Full Length Research Paper
A study was conducted to determine the perceptions of rural meat consumers and traders on meat quality and how the welfare of slaughter cattle affects beef quality. The study focused on the three stages: prior to purchase, at point of purchase and at point of consumption. A total of 102 rural consumers and 31 meat traders were conveniently sampled and used in the study. Principal component analysis with varimax rotation (PCA) were conducted in order to identify the underlying structure of the items used for measuring evaluations of animal welfare issues, expected eating quality and determinants of purchasing decisions, while the CALIS procedure was used to analyze the structural relationships. With regards to consumers, estimated relationships showed significant association between the visual quality items and the perceived beef quality with regards to the meat traders; weak and negative relationships existed between visual quality indicators and perceived beef quality. This means that product quality can be accurately inferred from the consumers who are the purchasers and end users of the meat products.
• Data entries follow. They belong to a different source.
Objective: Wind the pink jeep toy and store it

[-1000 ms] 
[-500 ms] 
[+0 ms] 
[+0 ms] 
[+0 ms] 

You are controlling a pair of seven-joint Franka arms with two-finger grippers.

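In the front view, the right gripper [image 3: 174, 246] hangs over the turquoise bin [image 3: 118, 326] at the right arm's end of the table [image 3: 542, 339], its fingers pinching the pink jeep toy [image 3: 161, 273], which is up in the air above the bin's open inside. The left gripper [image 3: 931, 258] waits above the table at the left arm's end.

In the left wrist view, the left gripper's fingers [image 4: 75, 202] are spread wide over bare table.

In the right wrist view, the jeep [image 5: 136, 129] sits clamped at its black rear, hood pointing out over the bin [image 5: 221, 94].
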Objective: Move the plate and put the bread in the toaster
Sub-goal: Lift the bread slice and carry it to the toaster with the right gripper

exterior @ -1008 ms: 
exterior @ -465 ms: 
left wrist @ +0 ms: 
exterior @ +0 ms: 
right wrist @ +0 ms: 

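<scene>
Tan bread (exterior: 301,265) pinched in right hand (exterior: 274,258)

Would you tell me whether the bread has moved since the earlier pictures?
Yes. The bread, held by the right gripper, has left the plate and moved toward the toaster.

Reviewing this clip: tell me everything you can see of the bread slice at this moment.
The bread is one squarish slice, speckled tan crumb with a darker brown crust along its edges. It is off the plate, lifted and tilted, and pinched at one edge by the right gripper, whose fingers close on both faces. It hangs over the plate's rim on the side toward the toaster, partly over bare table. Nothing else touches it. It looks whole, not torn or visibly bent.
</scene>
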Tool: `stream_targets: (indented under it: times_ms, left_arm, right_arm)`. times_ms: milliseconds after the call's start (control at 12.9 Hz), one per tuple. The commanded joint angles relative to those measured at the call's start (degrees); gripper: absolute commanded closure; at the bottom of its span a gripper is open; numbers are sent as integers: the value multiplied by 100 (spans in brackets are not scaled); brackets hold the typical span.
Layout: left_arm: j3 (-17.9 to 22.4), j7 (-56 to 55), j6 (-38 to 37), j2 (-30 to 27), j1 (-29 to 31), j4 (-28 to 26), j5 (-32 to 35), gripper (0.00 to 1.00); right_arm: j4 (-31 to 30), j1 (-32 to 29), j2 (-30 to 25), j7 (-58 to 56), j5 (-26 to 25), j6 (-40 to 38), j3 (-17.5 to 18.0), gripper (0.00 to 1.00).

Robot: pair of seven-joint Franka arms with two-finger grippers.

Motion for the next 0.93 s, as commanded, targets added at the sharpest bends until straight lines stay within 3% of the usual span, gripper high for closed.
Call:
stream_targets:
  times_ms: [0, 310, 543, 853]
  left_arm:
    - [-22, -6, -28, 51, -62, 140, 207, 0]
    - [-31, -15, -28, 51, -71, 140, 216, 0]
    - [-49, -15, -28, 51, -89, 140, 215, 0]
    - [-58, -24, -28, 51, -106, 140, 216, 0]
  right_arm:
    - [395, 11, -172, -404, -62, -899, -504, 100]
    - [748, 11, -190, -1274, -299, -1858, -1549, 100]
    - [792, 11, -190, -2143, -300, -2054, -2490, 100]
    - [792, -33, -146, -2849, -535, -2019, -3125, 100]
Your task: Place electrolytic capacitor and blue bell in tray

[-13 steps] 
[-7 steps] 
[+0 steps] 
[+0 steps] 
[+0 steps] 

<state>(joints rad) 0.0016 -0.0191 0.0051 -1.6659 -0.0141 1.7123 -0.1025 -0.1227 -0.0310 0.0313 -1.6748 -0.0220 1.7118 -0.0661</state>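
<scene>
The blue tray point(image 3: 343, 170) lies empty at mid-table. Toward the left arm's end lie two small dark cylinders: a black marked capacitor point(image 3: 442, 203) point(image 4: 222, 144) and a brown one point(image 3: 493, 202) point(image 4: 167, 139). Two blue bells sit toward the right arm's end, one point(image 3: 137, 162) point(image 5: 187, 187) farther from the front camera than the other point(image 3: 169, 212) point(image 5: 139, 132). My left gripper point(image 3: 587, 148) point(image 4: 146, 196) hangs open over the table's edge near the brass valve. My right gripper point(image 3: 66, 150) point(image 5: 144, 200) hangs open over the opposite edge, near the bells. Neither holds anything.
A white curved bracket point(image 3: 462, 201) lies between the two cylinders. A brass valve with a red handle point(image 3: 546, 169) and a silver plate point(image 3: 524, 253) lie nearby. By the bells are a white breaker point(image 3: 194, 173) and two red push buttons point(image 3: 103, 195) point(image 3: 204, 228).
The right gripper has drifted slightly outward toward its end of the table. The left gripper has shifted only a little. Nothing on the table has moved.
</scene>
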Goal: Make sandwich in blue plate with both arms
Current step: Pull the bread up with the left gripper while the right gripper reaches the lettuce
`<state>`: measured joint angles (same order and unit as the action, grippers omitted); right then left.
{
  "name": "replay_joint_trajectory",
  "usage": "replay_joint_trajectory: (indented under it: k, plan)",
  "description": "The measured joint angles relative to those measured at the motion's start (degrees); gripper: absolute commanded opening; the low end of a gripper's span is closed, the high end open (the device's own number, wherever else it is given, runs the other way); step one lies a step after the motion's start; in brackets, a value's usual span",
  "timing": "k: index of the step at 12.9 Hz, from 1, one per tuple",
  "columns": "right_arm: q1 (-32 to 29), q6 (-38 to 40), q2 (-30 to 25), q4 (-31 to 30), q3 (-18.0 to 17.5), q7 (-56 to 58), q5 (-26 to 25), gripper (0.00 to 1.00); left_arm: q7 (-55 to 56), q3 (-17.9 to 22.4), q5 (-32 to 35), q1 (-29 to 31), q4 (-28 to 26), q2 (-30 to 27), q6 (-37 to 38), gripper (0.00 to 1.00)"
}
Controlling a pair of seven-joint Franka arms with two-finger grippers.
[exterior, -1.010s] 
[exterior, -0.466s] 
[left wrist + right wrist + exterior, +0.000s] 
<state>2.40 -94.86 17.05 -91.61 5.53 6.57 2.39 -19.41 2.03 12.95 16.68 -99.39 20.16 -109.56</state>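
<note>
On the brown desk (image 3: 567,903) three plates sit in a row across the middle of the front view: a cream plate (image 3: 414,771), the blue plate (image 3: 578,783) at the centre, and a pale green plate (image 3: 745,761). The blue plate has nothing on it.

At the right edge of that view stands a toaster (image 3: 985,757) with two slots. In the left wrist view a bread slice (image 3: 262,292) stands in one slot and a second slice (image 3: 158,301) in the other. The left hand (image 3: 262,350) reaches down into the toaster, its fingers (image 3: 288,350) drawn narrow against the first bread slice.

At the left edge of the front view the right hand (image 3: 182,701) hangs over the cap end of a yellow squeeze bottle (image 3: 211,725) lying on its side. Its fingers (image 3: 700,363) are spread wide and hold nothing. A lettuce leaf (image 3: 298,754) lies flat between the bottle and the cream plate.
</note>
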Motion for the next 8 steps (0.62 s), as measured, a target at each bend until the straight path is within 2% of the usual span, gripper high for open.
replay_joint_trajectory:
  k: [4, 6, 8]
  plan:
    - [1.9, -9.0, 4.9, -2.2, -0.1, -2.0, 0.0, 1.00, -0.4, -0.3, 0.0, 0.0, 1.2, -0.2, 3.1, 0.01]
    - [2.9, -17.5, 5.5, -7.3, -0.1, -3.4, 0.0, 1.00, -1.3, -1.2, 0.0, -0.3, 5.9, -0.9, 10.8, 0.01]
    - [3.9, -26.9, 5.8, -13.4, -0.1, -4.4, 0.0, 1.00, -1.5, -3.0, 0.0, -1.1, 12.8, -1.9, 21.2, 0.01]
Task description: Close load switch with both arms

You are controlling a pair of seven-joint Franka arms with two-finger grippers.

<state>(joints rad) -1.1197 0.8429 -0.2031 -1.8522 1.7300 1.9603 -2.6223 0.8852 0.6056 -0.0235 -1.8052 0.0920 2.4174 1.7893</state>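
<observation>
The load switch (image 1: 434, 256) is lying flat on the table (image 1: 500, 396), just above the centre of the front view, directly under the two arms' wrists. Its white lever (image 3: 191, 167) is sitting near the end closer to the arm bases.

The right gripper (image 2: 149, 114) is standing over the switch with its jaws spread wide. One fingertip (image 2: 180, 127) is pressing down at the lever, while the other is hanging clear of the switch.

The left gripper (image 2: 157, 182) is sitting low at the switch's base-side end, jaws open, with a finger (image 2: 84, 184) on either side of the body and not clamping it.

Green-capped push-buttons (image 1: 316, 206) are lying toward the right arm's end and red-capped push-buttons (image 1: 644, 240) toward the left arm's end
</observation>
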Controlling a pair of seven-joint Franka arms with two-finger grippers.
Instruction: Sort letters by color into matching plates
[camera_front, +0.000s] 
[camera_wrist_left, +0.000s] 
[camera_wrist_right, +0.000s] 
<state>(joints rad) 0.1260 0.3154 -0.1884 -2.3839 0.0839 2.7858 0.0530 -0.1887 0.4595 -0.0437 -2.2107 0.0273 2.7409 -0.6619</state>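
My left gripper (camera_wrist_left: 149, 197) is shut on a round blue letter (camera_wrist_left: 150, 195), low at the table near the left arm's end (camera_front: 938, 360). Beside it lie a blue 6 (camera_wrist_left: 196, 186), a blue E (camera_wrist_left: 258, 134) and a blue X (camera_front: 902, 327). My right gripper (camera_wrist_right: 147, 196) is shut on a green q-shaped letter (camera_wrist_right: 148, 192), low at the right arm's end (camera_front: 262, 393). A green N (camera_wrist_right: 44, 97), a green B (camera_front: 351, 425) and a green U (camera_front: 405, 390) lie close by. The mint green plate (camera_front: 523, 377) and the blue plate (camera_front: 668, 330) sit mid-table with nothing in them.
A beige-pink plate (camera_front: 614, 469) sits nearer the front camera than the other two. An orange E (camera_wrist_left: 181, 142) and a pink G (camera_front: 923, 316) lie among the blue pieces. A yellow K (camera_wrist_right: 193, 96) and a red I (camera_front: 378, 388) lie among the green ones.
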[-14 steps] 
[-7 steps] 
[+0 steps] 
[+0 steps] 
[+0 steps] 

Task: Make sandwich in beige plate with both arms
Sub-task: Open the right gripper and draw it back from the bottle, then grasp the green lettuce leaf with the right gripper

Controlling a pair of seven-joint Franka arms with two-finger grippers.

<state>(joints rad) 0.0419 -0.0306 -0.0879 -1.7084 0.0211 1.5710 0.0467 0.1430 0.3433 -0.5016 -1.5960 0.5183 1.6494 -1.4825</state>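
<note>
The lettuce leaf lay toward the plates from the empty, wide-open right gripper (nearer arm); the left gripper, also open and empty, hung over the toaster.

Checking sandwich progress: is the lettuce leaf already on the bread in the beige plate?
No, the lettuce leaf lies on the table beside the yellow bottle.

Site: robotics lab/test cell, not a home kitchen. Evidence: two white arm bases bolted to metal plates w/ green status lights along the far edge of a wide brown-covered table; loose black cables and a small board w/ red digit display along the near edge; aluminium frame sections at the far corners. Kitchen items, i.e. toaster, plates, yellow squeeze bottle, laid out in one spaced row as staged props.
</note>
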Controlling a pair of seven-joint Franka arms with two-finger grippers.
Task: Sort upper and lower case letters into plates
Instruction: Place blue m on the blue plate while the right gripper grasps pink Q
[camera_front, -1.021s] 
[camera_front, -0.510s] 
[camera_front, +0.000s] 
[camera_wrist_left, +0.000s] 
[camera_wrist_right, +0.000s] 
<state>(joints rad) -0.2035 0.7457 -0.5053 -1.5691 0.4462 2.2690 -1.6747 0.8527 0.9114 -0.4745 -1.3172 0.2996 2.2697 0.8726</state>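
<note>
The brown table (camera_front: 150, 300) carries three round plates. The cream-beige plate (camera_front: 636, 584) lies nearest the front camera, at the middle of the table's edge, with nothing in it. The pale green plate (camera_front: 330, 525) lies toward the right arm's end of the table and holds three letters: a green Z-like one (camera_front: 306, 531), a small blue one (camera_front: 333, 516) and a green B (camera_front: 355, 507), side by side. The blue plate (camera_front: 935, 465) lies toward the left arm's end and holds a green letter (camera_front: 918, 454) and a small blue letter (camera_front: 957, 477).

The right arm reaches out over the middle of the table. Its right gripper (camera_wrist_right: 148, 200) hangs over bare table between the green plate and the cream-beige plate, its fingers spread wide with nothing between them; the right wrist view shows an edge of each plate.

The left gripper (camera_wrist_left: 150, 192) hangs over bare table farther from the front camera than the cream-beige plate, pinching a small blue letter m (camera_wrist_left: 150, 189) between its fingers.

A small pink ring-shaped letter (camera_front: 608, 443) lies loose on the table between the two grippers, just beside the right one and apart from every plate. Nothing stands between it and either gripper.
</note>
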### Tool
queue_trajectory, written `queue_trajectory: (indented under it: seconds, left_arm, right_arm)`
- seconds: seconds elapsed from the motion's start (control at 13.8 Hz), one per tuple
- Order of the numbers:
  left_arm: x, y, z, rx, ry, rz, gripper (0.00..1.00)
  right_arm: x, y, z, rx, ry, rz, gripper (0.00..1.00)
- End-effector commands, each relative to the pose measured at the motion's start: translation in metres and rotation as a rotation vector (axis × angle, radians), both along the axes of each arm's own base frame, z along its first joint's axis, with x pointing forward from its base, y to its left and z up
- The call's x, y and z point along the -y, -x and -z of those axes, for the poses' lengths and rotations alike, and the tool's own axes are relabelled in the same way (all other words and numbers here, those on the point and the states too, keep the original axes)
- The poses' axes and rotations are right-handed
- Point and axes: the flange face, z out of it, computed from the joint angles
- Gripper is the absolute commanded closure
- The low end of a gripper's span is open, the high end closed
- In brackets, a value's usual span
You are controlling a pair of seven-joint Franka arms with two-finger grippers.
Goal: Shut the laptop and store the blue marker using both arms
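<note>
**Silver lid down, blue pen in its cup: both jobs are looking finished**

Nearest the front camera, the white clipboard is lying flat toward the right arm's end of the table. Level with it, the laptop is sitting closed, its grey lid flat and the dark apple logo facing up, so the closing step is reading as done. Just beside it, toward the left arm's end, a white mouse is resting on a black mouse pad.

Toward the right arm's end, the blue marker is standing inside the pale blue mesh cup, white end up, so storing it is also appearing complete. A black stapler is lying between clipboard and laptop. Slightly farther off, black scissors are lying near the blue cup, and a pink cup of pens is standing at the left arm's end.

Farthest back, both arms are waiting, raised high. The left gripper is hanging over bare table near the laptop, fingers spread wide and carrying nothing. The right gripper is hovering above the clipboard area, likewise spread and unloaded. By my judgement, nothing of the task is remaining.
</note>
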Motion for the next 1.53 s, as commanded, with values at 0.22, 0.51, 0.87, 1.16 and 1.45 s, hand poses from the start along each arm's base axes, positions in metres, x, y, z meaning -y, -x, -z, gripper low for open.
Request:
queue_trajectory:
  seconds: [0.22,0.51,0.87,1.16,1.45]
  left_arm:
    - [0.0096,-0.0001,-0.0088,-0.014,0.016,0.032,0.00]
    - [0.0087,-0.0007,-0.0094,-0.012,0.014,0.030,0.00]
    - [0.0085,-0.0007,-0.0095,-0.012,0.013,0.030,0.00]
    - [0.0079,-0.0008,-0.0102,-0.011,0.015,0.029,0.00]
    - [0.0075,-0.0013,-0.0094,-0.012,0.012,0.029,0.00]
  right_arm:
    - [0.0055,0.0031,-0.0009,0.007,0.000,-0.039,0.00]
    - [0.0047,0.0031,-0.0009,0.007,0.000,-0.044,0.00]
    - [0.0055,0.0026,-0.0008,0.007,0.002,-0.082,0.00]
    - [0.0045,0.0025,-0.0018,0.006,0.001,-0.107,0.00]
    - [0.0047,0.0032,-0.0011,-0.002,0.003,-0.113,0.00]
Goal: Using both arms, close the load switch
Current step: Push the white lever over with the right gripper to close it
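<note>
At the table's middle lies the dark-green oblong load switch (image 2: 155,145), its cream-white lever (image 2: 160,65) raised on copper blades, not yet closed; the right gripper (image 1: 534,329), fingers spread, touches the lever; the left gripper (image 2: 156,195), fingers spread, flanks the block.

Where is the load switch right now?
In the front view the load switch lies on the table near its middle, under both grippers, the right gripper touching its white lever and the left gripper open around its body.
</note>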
Significant negative realationships existed between the cattle rearing methods component and the items covered by the animal handling at abattoir component, meaning that the meat traders believe that cattle handling at the abattoir are at variance with the way the cattle are reared at the farm, and therefore this could have an effect on meat quality. Principal component analysis also showed that quality of beef and purchase motives followed a one-dimensional concept for both the consumers and meat, meaning that they perceived quality of beef is associated with price, packaging, place of slaughter and butcher reputation. It was conluded that consumers and meat traders have convergent perceptions on the animal welfare issues and meat qiality aspects of beef.
Key words: Eating quality, beef cattle, animal stress, rural meat consumers, meat traders, meat quality cues, purchasing decision.